С трудом она повернула его за плечо, просунула руку в отворот шинели, расстегнула пуговицу кителя и вытянула все, что смогла ухватить. Это были какие-то бумаги и замшевый зеленый мешочек с чем-то круглым и плоским. Она спрятала все в нагрудный карман своей гимнастерки и ждала, что еще скажет прокурор.
— Ползи обратно… — выдохнул он.
— А вы?
— Печать…
И она поползла обратно. Стреляли уже реже. Навстречу от окопа бежал человек, размахивая плащ-палаткой. Не то отвлекая немецких стрелков, не то спасать прокурора. Вот он во весь рост не сгибаясь, пробежал мимо…
Почувствовав страшную тяжесть собственного тела, шинели, сапог, Аля приостановилась. Надо собраться, вздохнуть поглубже и уж тогда опять — ко второй траншее… Печать… Неужели она ценнее жизни, пусть даже одного человека? Есть ли вообще что-нибудь ценнее жизни? Ценнее своей жизни — есть. Жизнь других.
Аля лежала, чувствуя, как каменное напряжение медленно уходит из мускулов ног, спины, рук… Ну, можно дальше.
Когда она подползла к брустверу, все стихло.

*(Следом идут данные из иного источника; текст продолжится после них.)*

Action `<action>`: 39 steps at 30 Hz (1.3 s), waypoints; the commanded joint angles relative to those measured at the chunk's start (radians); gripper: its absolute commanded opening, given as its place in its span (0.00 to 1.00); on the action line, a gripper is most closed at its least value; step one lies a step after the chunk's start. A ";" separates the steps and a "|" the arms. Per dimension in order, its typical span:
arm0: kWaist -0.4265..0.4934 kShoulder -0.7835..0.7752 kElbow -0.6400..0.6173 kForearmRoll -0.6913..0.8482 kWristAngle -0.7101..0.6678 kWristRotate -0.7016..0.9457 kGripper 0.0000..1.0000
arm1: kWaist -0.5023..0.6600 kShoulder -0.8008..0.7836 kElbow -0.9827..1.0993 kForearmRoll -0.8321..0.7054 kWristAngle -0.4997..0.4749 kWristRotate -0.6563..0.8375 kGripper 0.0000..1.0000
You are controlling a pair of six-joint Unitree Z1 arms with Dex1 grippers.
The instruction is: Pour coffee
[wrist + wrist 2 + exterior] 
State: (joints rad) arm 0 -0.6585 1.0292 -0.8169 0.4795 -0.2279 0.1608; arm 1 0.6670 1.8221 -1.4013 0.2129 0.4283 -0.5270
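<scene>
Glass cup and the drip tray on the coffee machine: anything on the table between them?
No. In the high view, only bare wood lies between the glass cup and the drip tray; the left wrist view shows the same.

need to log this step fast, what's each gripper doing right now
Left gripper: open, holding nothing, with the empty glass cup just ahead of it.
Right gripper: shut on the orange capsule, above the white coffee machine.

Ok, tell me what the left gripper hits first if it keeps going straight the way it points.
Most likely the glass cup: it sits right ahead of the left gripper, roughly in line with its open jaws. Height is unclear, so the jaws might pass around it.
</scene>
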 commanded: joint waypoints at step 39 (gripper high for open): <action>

Ни выстрела, ни шороха. Сил ползти уже не было. Она приподнялась и, вспрыгнув на бруствер, свалилась на руки солдат. Падая, услыхала автоматную очередь за собой. Опоздали, фрицы, опоздали.
— Санитара! — крикнул кто-то истошно.
Але подумалось, это для прокурора… И тут же услышала как-то отдаленно, словно эхом:
— Изрешетили девчонку…
Она медленно погружалась в теплую мглу, белесоватую и ласковую.
ЭПИЛОГ
За больничным окном, в голубизне неба с мазками прозрачно-белых перистых облаков, покачивались тонкие, еще безлистые макушки тополей.
Над ветвями кружили птицы. Садились на гнущиеся ветки, взлетали, делали круги все шире, шире… словно маня, зовя за собой, туда, на Малую Бронную, в прекрасное, страшное, черное и светлое время, в узкое пространство между домами, между душами людей, между жизнью и смертью.
Седая женщина приподняла голову, следя за отлетом птиц. Скорее за ними, туда, на самую дорогую улицу жизни. Задержалась с делами и хворями, а там ее ждут родные, близкие, любимые, друзья и просто соседи, те, с кем пережита трудная пора на Малой Бронной, которая тоже заждалась встречи.
* * *
Птицы стремительно неслись к знакомой улице. Вот и Арбат, но где же рынок? Неважно, дальше… Никитские ворота. Нет аптеки, нет углового магазинчика, зато на месте кинотеатр и памятник Тимирязеву. Тут должна быть Малая Бронная… Да, театр и дом, облицованный кремовым и зеленым по низу кафелем. Ворот и дядь Васиной палатки нет, но тополя в три обхвата — вот они.
Аля вгляделась в даль улицы. От Патриарших прудов бесшумно катила полуторка. Шофер, пожилой, неприметный, помахал рукой, а с ним рядом Яша, улыбается, ерошит худой рукой стоячую свою шевелюру. Рядом с машиной, поддерживая одна другую, медленно движутся две грузные женщины. Одна с седыми круто завитыми волосами, прошитыми черными прядями, другая — белесовато-седая, узкоглазая. Нюрка с Нинкой! Они здесь уже лет десять…
Возле первого номера стоит молодой лейтенант с погонами на плечах. Левая сторона груди на кителе испачкана. Пригляделась: кровь. Справа два ордена. А погоны зеленые, фронтовые… Увидев, он двинулся навстречу, узнавая и радуясь. Эта радость узнавания показалась странной, ведь она старая, больная.